The benefits of schema driven development and single source of truth for microservices or API or event systems w.r.t productivity, maintainability & agility
This article focuses on Schema Driven Development (SDD) and Single Source of Truth (STT) paradigms as two first principles every team must follow. It is an essential read for CTOs, tech leaders and every aspiring 10X engineer out there. While I will touch on SDD mainly, I will talk in brief also about the 8 practices I believe are essential, and why we need them. Later in the blog you will see pratical examples of SDD and STT with screenshots and code snippets as applicable.
What is Schema Driven Development?
SDD is about using a single schema definition as the single source of truth, and letting that determine or generate everything else that depends on the schema. For ex. generating CRUD APIs for multiple kinds of event sources and protocols, doing input/output validations in producer and consumer, generating API documentation & Postman collection, starting mock servers and parallel development, generating basic test cases. And as well - sigh of relief that changing in one place will reflect change everywhere else automatically (Single Source of Truth)
SDD helps to speedily kickstart and smoothly manage parallel development across teams, without writing a single custom line of code by hand . It is not only useful for kickstarting the project, but also seamlessly upgrading along with the source schema updates. For ex. If you have a database schema, you can generate CRUD API, Swagger, Postman, Test cases, Graphql API, API clients etc. from the source database schema. Can you imagine the effort and errors saved in this approach? Hint: I once worked in a team of three backend engineers who for three months, only wrote CRUD APIs, validations, documentation and didn't get time to write test cases. We used to share Postman collection over emails.
What are the signs that your team doesn't use SDD?
Such teams don't have an "official" source schema. They manually create and manage dependent schemas, APIs, test cases, documentation, API clients etc. as independent activities (while they should be dependent on the source schema). For ex. They handcraft Postman collections and share over email. They handcraft the CRUD APIs for their Graphql, REST, gRpc services.
In this approach you will have
Multiple sources of Truth (your DB schema, the user.schema.js file maintained separately, the Express routes & middlewares maintained separately, the Swagger and Postman collections maintained separately, the test cases maintained separately and the API clients created separately. So much redundant effort and increased chances of mistakes!
Coupling of schema with code, with event sources setup (Express, Graphql etc).
Non-reusability of the effort already done.

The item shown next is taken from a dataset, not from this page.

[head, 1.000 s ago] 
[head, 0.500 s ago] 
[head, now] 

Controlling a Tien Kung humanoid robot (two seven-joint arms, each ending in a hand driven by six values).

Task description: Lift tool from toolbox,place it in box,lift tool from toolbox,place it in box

Lack of standardisation and maintainability - Also every developer may implement this differently based on their style or preference of coding. This means more chaos, inefficiencies and mistakes! And also difficulty to switch between developers.
You will be
Writing repetitive validation code in your event source controllers, middleware and clients
Creating boilerplatefor authentication & authorisation
Manually creating Swagger specs & Postman collection (and maintaining often varying versions across developers and teams, shared across emails)
Manually creating CRUD APIs (for database access)
Manually writing integration test cases
Manually creating API clients
Whether we listen on (sync or async) events, query a database, call an API or return data from our sync event calls (http, graphql, grpc etc) - in all such cases you will be witnessing
Redundant effort in maintaining SST derivatives & shipping upgrades
Gaps in API, documentation, test cases, client versions
Increased work means increase in the probability of errors by 10X
Increased work means increased areas to look into when errors happen (like finding needle in haystack) - Imagine wrong data flowing from one microservice to another, and breaking things across a distributed system! You would need to look across all to identify the source of error.
When not following SST, there is no real source of truth
This means whenever a particular API has a new field or changed schema, we need to make manual change in five places - service, client(s), service, swagger, postman collection, integration test cases. What if the developer forgets to update the shared Postman collection? Or write validation for the new field in the APIs? Do you now see how versions and shared API collections can often get out of sync without a single source of truth? Can you imagine the risk, chaos, bugs and inefficiencies this can now bring?
Before we resume back to studying more about SDD and SST, lets have a quick detour to first understand some basic best practices which I believe are critically important for tech orgs, and why they are important?
The 8 best practices
In upcoming articles we will touch upon these 8 best practices.
Schema Driven Development & Single Source of Truth (topic of this post)
Configure Over Code
Security & compliance
Decoupled (Modular) Architecture
Shift Left Approach
Essential coding practices
Efficient SDLC: Issue management, documentation, test automation, code reviews, productivity measurement, source control and version management
Observability for fast resolution
Why should you care about ensuring best practices?
As a tech leader should your main focus be limited to hustling together an MVP and taking it to market?
But MVP is just a small first step of a long journey. This journey includes multiple iterations for finding PMF, and then growth, optimisation and sustainability. There you face dynamic and unpredictable situations like changing teams, customer needs, new compliance, new competition etc. Given this, should you lay your foundation keeping in mind the future as well? For ex. maintainability, agility, quality, democratisation & avoiding risks?